Fifteen thousand years ago in France, a sculptor swam and slithered almost a kilometer down into a mountain cave. Using clay, the artist shaped a big bull rearing to mount a cow, and then left his creation in the bowels of the earth. The two bison of the Tuc D'Audoubert caves sat undisturbed for many thousands of years until they were rediscovered by spelunking boys in 1912. The discovery of the clay bison was one of many shocking 20th century discoveries of sophisticated cave art stretching back tens of thousands of years. The discoveries overturned our sense of what our caveman ancestors were like. They were not furry, grunting troglodytes. They had artistic souls. They showed us that humans are—by nature, not just by culture—art-making, art-consuming, art-addicted apes.
But why? Why did the sculptor burrow into the earth, make art, and leave it there in the dark? And why does art exist in the first place? Scholars have spun a lot of stories in answer to such questions, but the truth is that we really don't know. And here's one reason why: science is lying down on the job.
A long time ago someone proclaimed that art could not be studied scientifically, and for some reason almost everyone believed it. The humanities and sciences constituted, as Stephen Jay Gould might have proclaimed, separate, non-overlapping magisteria--the tools of the one are radically unsuited to the other.
Science has mostly bought into this. How else can we explain its neglect of the arts? People live in art. We read stories, and watch them on TV, and listen to them in song. We make paintings and gaze at them on walls. We beautify our homes like bowerbirds adorning nests.
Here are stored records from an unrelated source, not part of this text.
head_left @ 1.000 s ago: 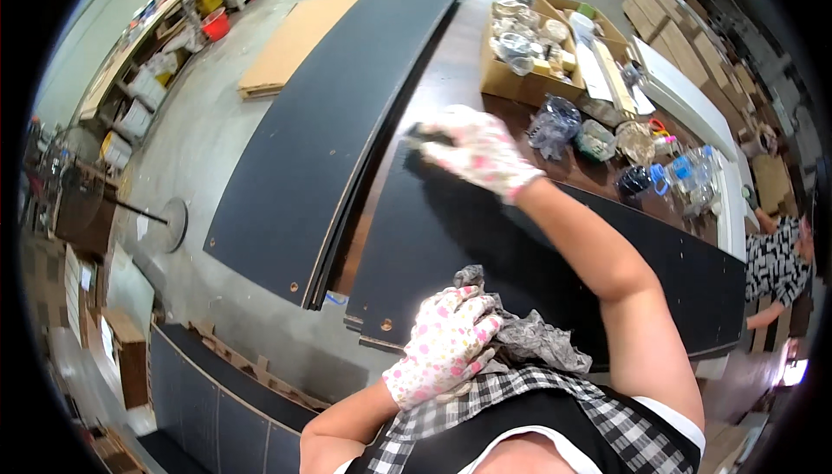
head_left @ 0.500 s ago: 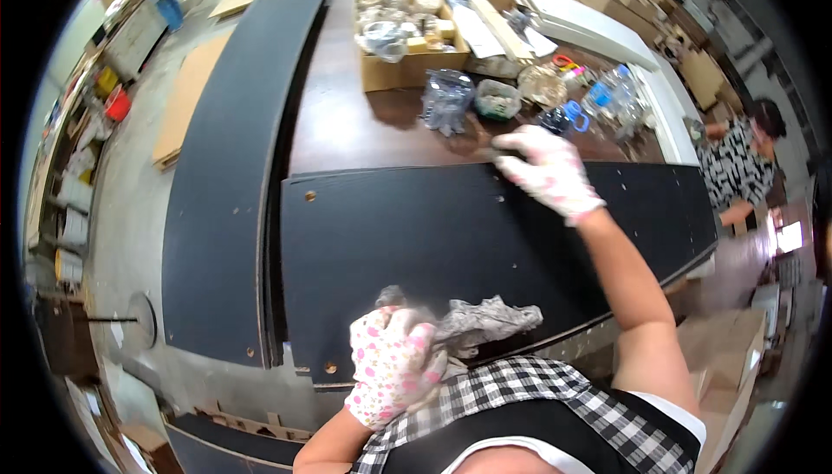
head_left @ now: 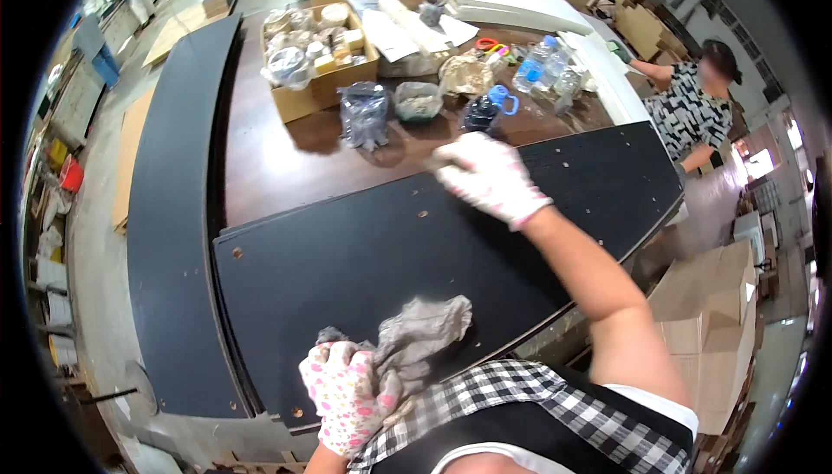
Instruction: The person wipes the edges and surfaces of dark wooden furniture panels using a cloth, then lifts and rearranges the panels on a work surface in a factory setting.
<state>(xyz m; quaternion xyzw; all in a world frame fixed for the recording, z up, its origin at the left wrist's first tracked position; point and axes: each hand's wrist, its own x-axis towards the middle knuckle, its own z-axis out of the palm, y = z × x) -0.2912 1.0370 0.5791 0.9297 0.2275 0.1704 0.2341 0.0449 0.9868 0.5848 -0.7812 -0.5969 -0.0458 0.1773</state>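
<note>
A black panel (head_left: 347, 249) with small holes lies across in front of me, on top of at least one more. My left hand (head_left: 347, 396), in a white glove with pink flowers, is closed on a crumpled grey rag (head_left: 420, 335) at the near left part of the panel. A dark grey tuft shows beyond its fingers. Over the panel's far edge is my right hand (head_left: 490, 178), gloved alike, with curled fingers. Its fingertips are smeared by motion, and what they hold, if anything, cannot be made out.
A long black panel (head_left: 178, 214) stands to the left. On the brown tabletop (head_left: 273, 166) are a carton (head_left: 303, 106) of small parts, a dark plastic bag (head_left: 364, 114), a tub (head_left: 418, 101), a blue-capped bottle (head_left: 485, 112) and clear bottles (head_left: 535, 67). Another person (head_left: 693, 101) is at far right.
My view has turned, so the table and panels sit further left and tilted. My right hand has shifted leftward along the panel's far edge. The left hand keeps the rag, which is spread out more.
</note>
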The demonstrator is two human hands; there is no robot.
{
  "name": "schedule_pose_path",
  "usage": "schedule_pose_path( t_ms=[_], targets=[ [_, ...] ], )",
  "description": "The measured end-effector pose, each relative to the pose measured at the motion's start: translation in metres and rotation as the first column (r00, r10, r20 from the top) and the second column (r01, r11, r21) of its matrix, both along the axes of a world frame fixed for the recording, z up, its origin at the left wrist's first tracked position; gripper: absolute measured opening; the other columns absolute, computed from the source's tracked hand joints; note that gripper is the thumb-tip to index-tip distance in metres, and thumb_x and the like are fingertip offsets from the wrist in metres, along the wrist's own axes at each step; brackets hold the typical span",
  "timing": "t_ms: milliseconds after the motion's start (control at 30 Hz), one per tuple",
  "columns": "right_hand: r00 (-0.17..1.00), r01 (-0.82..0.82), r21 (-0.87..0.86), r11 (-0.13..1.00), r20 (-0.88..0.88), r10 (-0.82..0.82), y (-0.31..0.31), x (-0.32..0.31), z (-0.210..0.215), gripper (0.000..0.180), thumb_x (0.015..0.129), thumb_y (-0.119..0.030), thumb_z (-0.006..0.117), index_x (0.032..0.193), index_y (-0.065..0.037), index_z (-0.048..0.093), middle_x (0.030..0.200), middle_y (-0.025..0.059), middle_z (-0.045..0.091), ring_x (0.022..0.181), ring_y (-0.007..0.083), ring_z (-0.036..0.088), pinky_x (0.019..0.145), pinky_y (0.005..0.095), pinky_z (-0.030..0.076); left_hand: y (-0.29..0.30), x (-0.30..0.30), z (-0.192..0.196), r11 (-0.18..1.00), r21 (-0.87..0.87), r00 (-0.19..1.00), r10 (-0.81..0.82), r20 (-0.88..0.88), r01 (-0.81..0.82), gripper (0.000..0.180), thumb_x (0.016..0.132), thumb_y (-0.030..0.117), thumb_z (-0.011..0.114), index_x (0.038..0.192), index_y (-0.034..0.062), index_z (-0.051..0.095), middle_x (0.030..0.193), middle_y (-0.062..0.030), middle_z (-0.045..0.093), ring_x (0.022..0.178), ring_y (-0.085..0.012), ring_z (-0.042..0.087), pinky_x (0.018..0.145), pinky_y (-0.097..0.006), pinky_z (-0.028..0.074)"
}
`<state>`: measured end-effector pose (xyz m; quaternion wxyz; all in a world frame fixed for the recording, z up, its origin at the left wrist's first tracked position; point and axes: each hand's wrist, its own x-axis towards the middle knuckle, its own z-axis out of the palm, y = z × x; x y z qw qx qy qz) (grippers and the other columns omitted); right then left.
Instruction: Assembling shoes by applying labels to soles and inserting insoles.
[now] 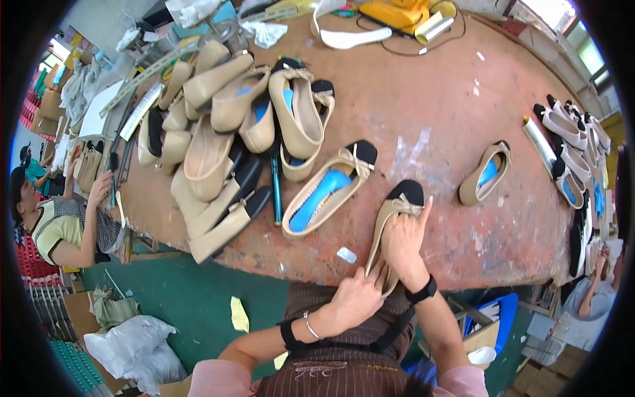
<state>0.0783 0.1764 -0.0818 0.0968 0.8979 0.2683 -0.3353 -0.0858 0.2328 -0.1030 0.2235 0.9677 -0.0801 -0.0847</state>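
Observation:
A beige ballet flat (378,233) with a black toe cap and a bow lies at the table's front edge, toe pointing away from me. My left hand (359,299) grips it by the heel end. Over its opening bends my right hand (403,245), fingers reaching inside and one digit stretched out past the shoe's right side. What those fingers touch inside is hidden. Just left lies another ballet flat (360,171) with a blue insole (320,200) showing. To the right a third flat (471,188), also blue inside, lies apart.
A pile of beige flats (221,126) fills the table's left side, beside a teal rod (276,192). More flats (562,129) line the right edge near a metallic roll (539,142). A yellow tool (397,13) stands at the back. A co-worker (63,225) is at the left.

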Motion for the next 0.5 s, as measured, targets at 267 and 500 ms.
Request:
schedule_pose_path(
  t_ms=[267, 500],
  targets=[
    [0.963, -0.076, 0.84, 0.537, -0.077, 0.257, -0.056, 0.044, 0.06, 0.029, 0.093, -0.014, 0.061, 0.118, -0.006, 0.072, 0.114, 0.0141, 0.073, 0.115, 0.0318, 0.067, 0.111, 0.0592, 0.038, 0.107, -0.002, 0.055, 0.802, -0.598, 0.999, 0.043, 0.024, -0.02, 0.028, 0.085, 0.03, 0.075, 0.097, 0.0044, 0.076, 0.127, -0.0164, 0.067, 0.104, -0.0295, 0.068, 0.088, -0.038, 0.055],
    [0.914, -0.225, 0.764, 0.605, 0.381, -0.141, 0.045, 0.245, 0.035, 0.035, 0.084, -0.004, 0.056, 0.116, -0.001, 0.069, 0.093, 0.0236, 0.072, 0.091, 0.0399, 0.069, 0.081, 0.0472, 0.055, 0.291, -0.086, 0.152, 0.744, -0.417, 0.662, 0.662, 0.353, -0.522, 0.077, 0.076, 0.043, 0.087, 0.132, 0.0005, 0.056, 0.137, -0.0162, 0.051, 0.124, -0.0261, 0.051, 0.105, -0.041, 0.04]
  ],
)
We demand beauty in the products we buy, which explains the gleam of our automobiles and the sleek modernist aesthetic of our iPhones. We make art out of our own bodies: sculpting them through diet and exercise; festooning them with jewelry and colorful garments; using our skins as living canvas for the display of tattoos. And so it is the world over. As Denis Dutton argues in The Art Instinct, underneath the cultural variations, "all human beings have essentially the same art."
Our curious love affair with art sets our species apart as much as our sapience or our language or our use of tools. And yet we understand so little about art. We don't know why art exists in the first place. We don't know why we crave beauty. We don't know how art produces its effects in our brains—why one arrangement of sound or color pleases while another cloys. We don't know very much about the precursors of art in other species, and we don't know when humans became creatures of art. (According to one influential theory, art arrived fifty thousand years ago with a kind of creative big bang. If that's true, how did that happen?). We don't even have a good definition, in truth, for what art is. In short, there is nothing so central to human life that is so incompletely understood.
Recent years have seen more use of scientific tools and methods in humanities subjects. Neuroscientists can show us what's happening in the brain when we enjoy a song or study a painting. Psychologists are studying the ways novels and TV shows shape our politics and our morality. Evolutionary psychologists and literary scholars are teaming up to explore narrative's Darwinian origins. And other literary scholars are developing a "digital humanities," using algorithms to extract big data from digitized literature. But scientific work in the humanities has mainly been scattered, preliminary, and desultory. It does not constitute a research program.
If we want better answers to fundamental questions about art, science must jump in the game with both feet. Going it alone, humanities scholars can tell intriguing stories about the origins and significance of art, but they don't have the tools to patiently winnow the field of competing ideas. That's what the scientific method is for: separating the stories that are more accurate, from the stories that are less accurate. But make no mistake, a strong science of art will require both the thick, granular expertise of humanities scholars and the clever hypothesis testing of scientists. I'm not calling for a scientific takeover of the arts. I'm calling for a partnership.
This partnership faces great obstacles. There's the unexamined assumption that something in art makes it science-proof. There's a widespread, if usually unspoken, belief that art is just a frill in human life—relatively unimportant compared to the weighty stuff of science. And there's the weird idea that science necessarily destroys the beauty it seeks to explain (as though a learned astronomer really could dull the star shine). But the Delphic admonition "know thyself" still rings out as the great prime directive of intellectual inquiry, and there will always be a gaping hole in human self-knowledge until we develop a science of art.